The goal for everyone should be a better understanding of exactly what happened at a time when knowledge of the virus and how badly it would burden the hospital system was limited. Now that we have the benefit of more understanding, it’s vital to assess how policies and practices worked. Surely mistakes were made, but if we don’t learn from them, a repeat of the problems could come back with any resurgence in the fall and early winter.
With all of that said, the news from the U.S. Justice Department that it was looking into nursing home deaths in four states, including New York, run by four Democratic governors must be treated with a huge degree of skepticism.
Attorney General William Barr and President Trump have demonstrated many times and in many ways that they will use their power as a political weapon. Egregious interference in criminal cases to protect criminal cronies, fishing expeditions to dig up dirt on political opponents and gross abuse of law enforcement muscle to threaten dissenters ... they all add up to a department that has lost its credibility.
Any findings Barr’s department makes regarding coronavirus response in Democratically controlled states simply cannot be trusted.

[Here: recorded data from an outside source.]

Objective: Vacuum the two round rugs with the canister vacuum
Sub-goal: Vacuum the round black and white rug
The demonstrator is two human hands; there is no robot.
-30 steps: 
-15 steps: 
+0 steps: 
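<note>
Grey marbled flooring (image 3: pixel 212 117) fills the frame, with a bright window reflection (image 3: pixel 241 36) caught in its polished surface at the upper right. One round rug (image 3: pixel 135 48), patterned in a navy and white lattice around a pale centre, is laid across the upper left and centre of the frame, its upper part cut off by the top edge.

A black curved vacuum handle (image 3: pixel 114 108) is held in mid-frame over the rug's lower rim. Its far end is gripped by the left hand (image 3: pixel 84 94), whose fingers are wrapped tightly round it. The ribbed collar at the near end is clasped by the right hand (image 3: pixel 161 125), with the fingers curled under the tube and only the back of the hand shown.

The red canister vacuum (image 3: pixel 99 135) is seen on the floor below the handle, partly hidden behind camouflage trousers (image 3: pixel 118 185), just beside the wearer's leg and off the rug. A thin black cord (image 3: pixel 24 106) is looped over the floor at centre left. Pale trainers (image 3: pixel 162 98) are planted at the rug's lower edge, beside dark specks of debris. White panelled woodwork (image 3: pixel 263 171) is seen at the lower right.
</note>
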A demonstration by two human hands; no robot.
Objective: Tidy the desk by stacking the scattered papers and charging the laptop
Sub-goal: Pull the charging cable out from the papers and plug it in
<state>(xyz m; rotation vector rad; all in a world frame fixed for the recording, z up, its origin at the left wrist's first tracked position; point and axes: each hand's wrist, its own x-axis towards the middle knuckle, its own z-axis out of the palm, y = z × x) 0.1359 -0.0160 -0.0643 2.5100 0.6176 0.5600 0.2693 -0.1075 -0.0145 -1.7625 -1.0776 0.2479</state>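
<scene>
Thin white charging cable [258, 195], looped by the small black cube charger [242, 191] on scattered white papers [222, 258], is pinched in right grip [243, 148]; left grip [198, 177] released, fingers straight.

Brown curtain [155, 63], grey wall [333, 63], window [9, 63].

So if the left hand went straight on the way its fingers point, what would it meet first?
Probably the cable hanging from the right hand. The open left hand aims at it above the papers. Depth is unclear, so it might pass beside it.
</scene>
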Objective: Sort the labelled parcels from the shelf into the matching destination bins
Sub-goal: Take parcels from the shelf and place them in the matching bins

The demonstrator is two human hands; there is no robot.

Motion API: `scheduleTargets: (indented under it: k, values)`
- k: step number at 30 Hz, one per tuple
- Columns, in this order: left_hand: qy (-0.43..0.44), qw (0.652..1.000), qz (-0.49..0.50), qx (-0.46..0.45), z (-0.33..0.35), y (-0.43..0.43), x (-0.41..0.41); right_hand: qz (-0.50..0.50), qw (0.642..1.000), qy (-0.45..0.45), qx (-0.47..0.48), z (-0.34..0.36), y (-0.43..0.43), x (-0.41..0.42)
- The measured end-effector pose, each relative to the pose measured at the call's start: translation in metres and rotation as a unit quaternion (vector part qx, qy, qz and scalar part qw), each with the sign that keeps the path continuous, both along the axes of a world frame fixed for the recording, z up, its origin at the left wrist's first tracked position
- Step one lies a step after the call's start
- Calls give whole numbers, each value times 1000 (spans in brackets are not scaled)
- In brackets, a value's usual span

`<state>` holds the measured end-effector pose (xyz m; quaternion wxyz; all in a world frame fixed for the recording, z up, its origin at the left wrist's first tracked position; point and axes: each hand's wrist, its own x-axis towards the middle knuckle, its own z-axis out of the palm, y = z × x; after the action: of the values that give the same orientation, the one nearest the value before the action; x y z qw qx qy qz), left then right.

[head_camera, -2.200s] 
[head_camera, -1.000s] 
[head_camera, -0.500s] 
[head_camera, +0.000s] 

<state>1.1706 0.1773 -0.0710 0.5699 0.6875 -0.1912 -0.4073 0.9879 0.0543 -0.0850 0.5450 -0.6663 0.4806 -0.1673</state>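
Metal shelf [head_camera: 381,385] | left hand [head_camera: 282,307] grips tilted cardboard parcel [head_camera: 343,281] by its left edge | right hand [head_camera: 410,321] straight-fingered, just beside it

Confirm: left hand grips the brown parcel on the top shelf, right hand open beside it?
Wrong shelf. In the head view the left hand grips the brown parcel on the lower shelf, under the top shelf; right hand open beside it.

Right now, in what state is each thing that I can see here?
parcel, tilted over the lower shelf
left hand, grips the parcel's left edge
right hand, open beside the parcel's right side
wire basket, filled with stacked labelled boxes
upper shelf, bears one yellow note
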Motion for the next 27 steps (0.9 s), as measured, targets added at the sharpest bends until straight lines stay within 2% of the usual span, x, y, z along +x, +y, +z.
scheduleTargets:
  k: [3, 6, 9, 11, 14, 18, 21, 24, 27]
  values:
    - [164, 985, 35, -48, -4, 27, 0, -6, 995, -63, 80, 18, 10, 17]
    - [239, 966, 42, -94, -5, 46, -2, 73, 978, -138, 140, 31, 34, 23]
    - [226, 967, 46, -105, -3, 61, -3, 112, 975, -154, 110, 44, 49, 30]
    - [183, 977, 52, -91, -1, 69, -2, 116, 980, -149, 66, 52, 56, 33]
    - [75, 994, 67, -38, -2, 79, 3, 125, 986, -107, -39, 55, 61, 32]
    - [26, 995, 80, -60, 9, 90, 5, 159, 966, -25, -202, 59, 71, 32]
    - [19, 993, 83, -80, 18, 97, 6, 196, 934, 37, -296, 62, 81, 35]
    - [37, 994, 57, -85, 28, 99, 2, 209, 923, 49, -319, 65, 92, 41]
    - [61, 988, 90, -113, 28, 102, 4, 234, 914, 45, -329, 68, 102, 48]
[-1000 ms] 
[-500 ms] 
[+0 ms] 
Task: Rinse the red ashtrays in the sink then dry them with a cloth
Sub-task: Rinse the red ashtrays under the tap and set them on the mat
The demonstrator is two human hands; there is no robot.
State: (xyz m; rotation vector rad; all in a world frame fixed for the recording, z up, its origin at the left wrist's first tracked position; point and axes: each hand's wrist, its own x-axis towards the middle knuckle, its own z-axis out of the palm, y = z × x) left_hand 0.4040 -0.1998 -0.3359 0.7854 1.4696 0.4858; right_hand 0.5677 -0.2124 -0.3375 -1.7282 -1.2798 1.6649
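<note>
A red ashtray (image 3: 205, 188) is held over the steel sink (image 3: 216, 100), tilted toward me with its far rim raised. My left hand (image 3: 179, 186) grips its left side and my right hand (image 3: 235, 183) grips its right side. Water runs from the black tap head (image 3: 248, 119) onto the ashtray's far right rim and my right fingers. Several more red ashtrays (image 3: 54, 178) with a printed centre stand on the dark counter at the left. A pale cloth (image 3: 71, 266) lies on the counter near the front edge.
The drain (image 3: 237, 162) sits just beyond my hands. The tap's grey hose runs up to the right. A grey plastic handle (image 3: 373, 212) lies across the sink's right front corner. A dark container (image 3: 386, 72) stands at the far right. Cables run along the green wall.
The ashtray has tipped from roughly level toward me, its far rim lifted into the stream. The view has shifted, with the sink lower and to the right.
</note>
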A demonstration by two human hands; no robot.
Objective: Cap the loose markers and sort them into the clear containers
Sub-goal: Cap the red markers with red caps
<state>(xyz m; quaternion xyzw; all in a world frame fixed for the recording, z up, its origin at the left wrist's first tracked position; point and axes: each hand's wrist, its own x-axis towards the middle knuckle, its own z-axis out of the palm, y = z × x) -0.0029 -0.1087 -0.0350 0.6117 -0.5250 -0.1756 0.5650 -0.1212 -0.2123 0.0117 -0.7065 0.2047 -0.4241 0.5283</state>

Instead, we urge the body that is supposed to be a check on executive power, Congress, to get involved. Put together a bipartisan, joint panel to dig into nursing home care in all states that have had large breakouts.
Do it with the goal of bringing government policies and practices in line with the best scientific guidance we now have. Most importantly, do it to save lives, not score political points.
Time to show we care
Adirondack Daily Enterprise
There isn’t much local people can do to prevent things like the deadly COVID-19 outbreak at Essex Center in Elizabethtown, other than expressing horror — and maybe calling on state and federal leaders to do more to protect nursing homes. But there is something we all can do for the people who live and work in our elder homes.
We can show them we’re thinking of them. We can tell them we care about them. We can bring them good cheer.
The brave and wonderful front-line workers at these residences are surely nervous and scared. The residents must be anxious, too. They’re also lonely — even more so than before, because visitation was once again stopped this past week, in light of the Essex Center outbreak. That was the right call, just as it was in March when the pandemic began, but it’s hard on these residents. It’s also hard on their family members, who miss seeing them.
Some of these residents get to socialize with their in-house neighbors, but some aren’t well enough to get up and about. They can chat with staff, but staff are often incredibly busy. They can talk with family members and friends by phone or video call, but that isn’t the same as seeing them in person. Even the lucky ones who hear from loved ones every day are left with many long hours to while away.
It would lift their spirits a great deal to see a sign that people on the outside care about them.
So let’s do that.
We are calling on all of our readers to send some kind of supportive message to at least one local elder home. It could be a letter, an image or a video. It could be to residents, workers or both. It could be to a single person or to a bunch of people. It’s up to you.
It’s better to do this digitally, to avoid spreading germs on paper.